En cuanto a la plaza pública, se la delineó, se la arboló y se la alambró, también se le agregó mejoras tales como bancos, juegos infantiles, pozos de agua semisurgente, etc.
Según un resumen de la obra vial efectuada por la Asociación Agrícola Ganadera de Fomento de El Zapallar, se habría realizado lo siguiente:
ASOCIACION AGRICOLA GANADERA
Trabajos realizados en construcciones de caminos y puentes desde el año 1920 hasta el año 1929 por la Asociación del epígrafe
Camino a Resistencia
Año 1928:
· construcción de alcantarilla frente al lote Valenzuela $ 80.000
· Terraplenes frente a Bubrosky $ 240.000
· Terraplenes frente a Giordano y Zapata $ 150.000
Camino a Puerto Zapallar:
Año 1926:
· Puente sobre Río de Oro “Campo Winter” $ 600.000
Año 1928:
· Camino sobre Schulz y Stieg $ 600.000
· Camino entre Fidani y Guerrero $ 400.000
Año 1929:
· Camino frente a lote Miño (Abovedam) $ 270.000
Camino a Kilómetro 90:
Año 1929:
· Camino entre Enulat y Almirón $ 700.000
· Camino entre Livas y Enulat $ 200.000
· Arreglo zanjón camino a Estancia Bermejo $ 200.000
COMISION DE FOMENTO DE EL ZAPALLAR
Trabajos realizados en construcción de caminos y puentes, desde el año 1934, patrocinados los mismos por la Comisión de Fomento y con el aporte de la Gobernación y vecinos de esta y Resistencia
Camino a Resistencia (Fuera del ejido)
Año 1930:
· En construcción de alcantarillas y abovedamiento en el tramo del camino a Resistencia, se invirtió la suma de $ 7.384,65.
Año 1931:
· Abovedamiento y construcción de alcantarillas en los pasos denominados “La médica” y “Las Selvas”, se invirtió $ 800.
Año 1933:
· Arreglo y terraplenes con alcantarillas en paso Las Selvas y Verón, se invirtió $ 800.
Camino a Puerto Zapallar:
Año 1933:
· Camino (abovedamiento y construcción de alcantarillas) desde frente a Piecq hasta frente Humada, se gastó $ 500.

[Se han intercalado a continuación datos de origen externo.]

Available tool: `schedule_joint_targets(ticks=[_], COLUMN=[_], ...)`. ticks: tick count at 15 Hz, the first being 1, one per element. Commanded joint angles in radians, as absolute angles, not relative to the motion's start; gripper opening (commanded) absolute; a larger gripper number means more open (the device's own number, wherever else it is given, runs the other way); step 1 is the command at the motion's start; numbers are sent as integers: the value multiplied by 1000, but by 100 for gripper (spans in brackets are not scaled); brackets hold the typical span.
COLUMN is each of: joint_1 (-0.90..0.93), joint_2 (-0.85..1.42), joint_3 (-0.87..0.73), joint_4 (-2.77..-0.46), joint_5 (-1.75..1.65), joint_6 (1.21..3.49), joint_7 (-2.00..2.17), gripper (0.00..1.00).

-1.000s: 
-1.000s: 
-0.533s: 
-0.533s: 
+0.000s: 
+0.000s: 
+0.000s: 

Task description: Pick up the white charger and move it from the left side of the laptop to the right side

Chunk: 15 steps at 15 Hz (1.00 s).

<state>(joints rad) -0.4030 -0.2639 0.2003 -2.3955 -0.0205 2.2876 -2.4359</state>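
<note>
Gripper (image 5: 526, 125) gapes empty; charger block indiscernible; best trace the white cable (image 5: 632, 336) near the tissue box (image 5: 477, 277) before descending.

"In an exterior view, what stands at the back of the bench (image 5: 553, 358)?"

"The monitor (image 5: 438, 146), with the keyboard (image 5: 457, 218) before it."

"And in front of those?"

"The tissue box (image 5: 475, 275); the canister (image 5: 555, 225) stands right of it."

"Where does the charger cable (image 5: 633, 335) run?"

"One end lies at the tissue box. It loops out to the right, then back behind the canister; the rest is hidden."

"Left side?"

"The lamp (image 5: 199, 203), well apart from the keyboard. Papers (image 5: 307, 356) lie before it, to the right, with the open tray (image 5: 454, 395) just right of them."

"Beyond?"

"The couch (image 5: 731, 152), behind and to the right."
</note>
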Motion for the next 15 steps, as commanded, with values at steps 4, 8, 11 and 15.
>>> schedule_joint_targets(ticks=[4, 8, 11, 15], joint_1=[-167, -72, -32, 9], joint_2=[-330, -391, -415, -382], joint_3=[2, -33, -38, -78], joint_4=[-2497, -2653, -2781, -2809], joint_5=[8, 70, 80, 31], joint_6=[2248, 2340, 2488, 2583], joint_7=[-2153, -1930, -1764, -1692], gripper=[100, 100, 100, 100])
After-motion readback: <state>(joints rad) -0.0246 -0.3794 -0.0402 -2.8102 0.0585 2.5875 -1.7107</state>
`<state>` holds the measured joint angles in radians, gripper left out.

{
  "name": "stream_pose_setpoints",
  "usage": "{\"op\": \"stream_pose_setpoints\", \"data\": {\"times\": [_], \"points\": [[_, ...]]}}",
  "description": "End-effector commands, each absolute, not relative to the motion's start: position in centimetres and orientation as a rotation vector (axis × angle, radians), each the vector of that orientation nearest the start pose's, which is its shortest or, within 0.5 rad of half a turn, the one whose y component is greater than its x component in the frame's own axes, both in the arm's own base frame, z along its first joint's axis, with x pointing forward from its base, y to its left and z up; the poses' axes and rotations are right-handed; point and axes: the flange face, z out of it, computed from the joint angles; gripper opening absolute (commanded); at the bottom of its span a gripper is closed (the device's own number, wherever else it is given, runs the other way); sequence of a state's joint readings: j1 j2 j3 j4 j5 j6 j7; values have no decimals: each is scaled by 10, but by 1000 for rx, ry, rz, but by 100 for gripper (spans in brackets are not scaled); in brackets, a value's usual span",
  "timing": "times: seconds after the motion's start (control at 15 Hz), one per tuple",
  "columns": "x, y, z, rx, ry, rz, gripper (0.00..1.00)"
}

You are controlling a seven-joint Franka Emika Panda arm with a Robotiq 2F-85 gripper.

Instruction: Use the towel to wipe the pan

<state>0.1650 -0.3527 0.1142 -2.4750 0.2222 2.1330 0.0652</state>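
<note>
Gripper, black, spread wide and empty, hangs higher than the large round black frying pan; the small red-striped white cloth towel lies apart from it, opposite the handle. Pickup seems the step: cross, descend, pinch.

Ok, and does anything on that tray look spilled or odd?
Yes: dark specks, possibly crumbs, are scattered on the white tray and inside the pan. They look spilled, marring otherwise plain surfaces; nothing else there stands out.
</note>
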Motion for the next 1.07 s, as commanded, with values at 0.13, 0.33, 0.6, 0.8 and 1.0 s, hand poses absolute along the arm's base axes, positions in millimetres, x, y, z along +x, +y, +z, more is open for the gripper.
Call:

En la presente lista no se enumeran los trabajos hechos en abovedamiento, construcción de alcantarillas y desagües efectuados dentro de las 8.000 hectáreas que corresponden al ejido de esta comisión.
En la construcción del matadero, se invirtió $ 1.800.
Se realizaron otros trabajos más, como ser delineación del cementerio, plantación de árboles en la plaza, etc. Que contaron con el auspicio del pueblo y el apoyo material de comerciantes e industriales.